What you need to do
Exactly as written, return every line of the data below apart from the pictures.

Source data
....................

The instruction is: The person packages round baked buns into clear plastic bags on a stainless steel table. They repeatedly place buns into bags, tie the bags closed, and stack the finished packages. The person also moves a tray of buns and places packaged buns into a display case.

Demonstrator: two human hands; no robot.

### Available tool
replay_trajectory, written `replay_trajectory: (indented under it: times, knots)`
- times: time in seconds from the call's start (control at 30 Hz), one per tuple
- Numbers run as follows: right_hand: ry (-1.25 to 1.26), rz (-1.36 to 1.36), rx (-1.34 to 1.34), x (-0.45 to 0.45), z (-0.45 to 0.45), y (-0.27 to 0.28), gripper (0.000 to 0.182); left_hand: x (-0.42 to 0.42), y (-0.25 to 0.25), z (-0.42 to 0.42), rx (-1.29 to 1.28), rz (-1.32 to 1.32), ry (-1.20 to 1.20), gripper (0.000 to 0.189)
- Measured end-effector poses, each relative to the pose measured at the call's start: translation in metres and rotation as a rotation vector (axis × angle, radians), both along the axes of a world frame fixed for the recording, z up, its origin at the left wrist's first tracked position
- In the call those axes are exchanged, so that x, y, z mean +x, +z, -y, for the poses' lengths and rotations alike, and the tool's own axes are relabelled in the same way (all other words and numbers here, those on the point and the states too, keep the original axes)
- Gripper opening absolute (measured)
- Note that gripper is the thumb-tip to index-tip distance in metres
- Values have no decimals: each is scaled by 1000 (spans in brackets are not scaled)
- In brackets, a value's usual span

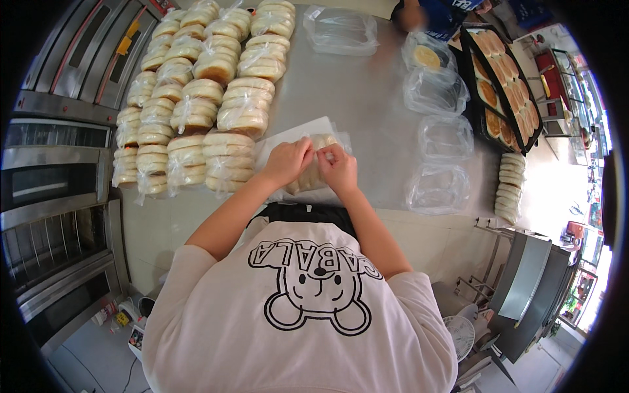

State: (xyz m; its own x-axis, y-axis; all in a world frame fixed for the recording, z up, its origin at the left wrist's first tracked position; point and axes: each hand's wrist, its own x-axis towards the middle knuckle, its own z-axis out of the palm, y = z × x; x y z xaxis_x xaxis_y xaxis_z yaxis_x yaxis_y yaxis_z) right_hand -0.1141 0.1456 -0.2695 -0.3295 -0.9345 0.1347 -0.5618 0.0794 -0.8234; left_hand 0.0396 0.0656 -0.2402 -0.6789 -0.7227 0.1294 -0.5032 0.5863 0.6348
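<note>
Both hands meet over a clear plastic bag of round flat breads (303,181) near the table's front edge. My left hand (290,159) pinches the bag's gathered plastic between thumb and fingers. Close beside it, my right hand (338,167) grips the same plastic, its fingers curled. Whether the plastic is knotted is hidden by the fingers. A stack of white sheets or flat bags (314,128) lies partly under the bag. To the left stand rows of tied bags of stacked breads (229,159).
Open clear bags (439,189) line the table's right side, one holding a bread (426,57). Black trays of breads (506,88) stand beyond. Another clear bag (340,30) lies at the back. A co-worker's blurred hand (412,18) is at the far right. Ovens (54,167) stand left.
</note>
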Motion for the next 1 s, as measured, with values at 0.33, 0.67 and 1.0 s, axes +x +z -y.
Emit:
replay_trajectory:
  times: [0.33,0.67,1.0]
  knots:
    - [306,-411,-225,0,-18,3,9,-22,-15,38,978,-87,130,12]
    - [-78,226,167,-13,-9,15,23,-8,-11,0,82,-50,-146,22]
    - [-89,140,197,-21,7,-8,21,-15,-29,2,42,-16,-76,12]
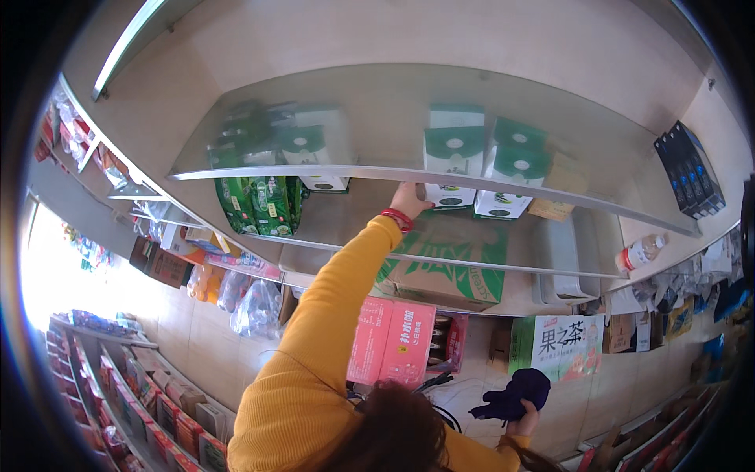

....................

Response for this exercise
The instruction is: The person packages round baked buns into clear plastic bags on a stainless steel table. They repeatedly place buns into bags, tie the bags closed, and stack the finished packages. The person also moves a tray of buns and places packaged buns into a display case.

Demonstrator: two human hands; no robot.

### Available tool
replay_trajectory, written `replay_trajectory: (indented under it: times, knots)`
- times: time in seconds from the call's start (control at 30 Hz), one per tuple
- Numbers run as follows: right_hand: ry (-1.25 to 1.26), rz (-1.36 to 1.36), rx (-1.34 to 1.34), x (-0.45 to 0.45), z (-0.45 to 0.45), y (-0.27 to 0.28), gripper (0.000 to 0.182); left_hand: x (-0.42 to 0.42), y (-0.25 to 0.25), z (-0.42 to 0.42), rx (-1.29 to 1.28), rz (-1.32 to 1.32), ry (-1.20 to 1.20), gripper (0.000 to 0.189)
- Measured end-effector poses, each relative to the pose measured at the call's start: translation in metres and rotation as a rotation vector (axis × angle, radians), both along the axes of a world frame fixed for the recording, z up, its origin at the left wrist's first tracked position
- In the call those axes are exchanged, so that x, y, z mean +x, +z, -y, for the poses' lengths and rotations alike, and the tool's own axes are relabelled in the same way (all other words and numbers here, those on the point and the states too, keep the original axes)
- Gripper opening absolute (measured)
- Note that gripper is the thumb-tip to index-tip distance in metres
- Values have no decimals: each is scaled by 1000 (spans in brackets are not scaled)
- In brackets, a value's usual span


State: (xyz m; its own x-axis, y-axis; all in a world frame fixed for the recording, z up, its origin at the left wrist's first tracked position; point and axes: each hand's wrist, its own x-axis towards the middle knuckle, its own z-axis out of the palm, y = z × x; x y z xaxis_x xaxis_y xaxis_z yaxis_x yaxis_y yaxis_z) right_hand -0.1141 0.1456 -0.2695 -0.3295 -0.9345 0.1347 -0.5618 0.0794 -0.8234; left_hand 0.0396 0.0656 -0.2402 -0.6789 -0.7227 0.1294 -0.5032 0.5863 0.6348
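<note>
Both hands meet over a clear plastic bag of round flat breads (303,181) near the table's front edge. My left hand (290,159) pinches the bag's gathered plastic between thumb and fingers. Close beside it, my right hand (338,167) grips the same plastic, its fingers curled. Whether the plastic is knotted is hidden by the fingers. A stack of white sheets or flat bags (314,128) lies partly under the bag. To the left stand rows of tied bags of stacked breads (229,159).
Open clear bags (439,189) line the table's right side, one holding a bread (426,57). Black trays of breads (506,88) stand beyond. Another clear bag (340,30) lies at the back. A co-worker's blurred hand (412,18) is at the far right. Ovens (54,167) stand left.
</note>
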Motion for the next 1 s, as measured, with values at 0.33, 0.67 and 1.0 s, axes +x +z -y.
Emit:
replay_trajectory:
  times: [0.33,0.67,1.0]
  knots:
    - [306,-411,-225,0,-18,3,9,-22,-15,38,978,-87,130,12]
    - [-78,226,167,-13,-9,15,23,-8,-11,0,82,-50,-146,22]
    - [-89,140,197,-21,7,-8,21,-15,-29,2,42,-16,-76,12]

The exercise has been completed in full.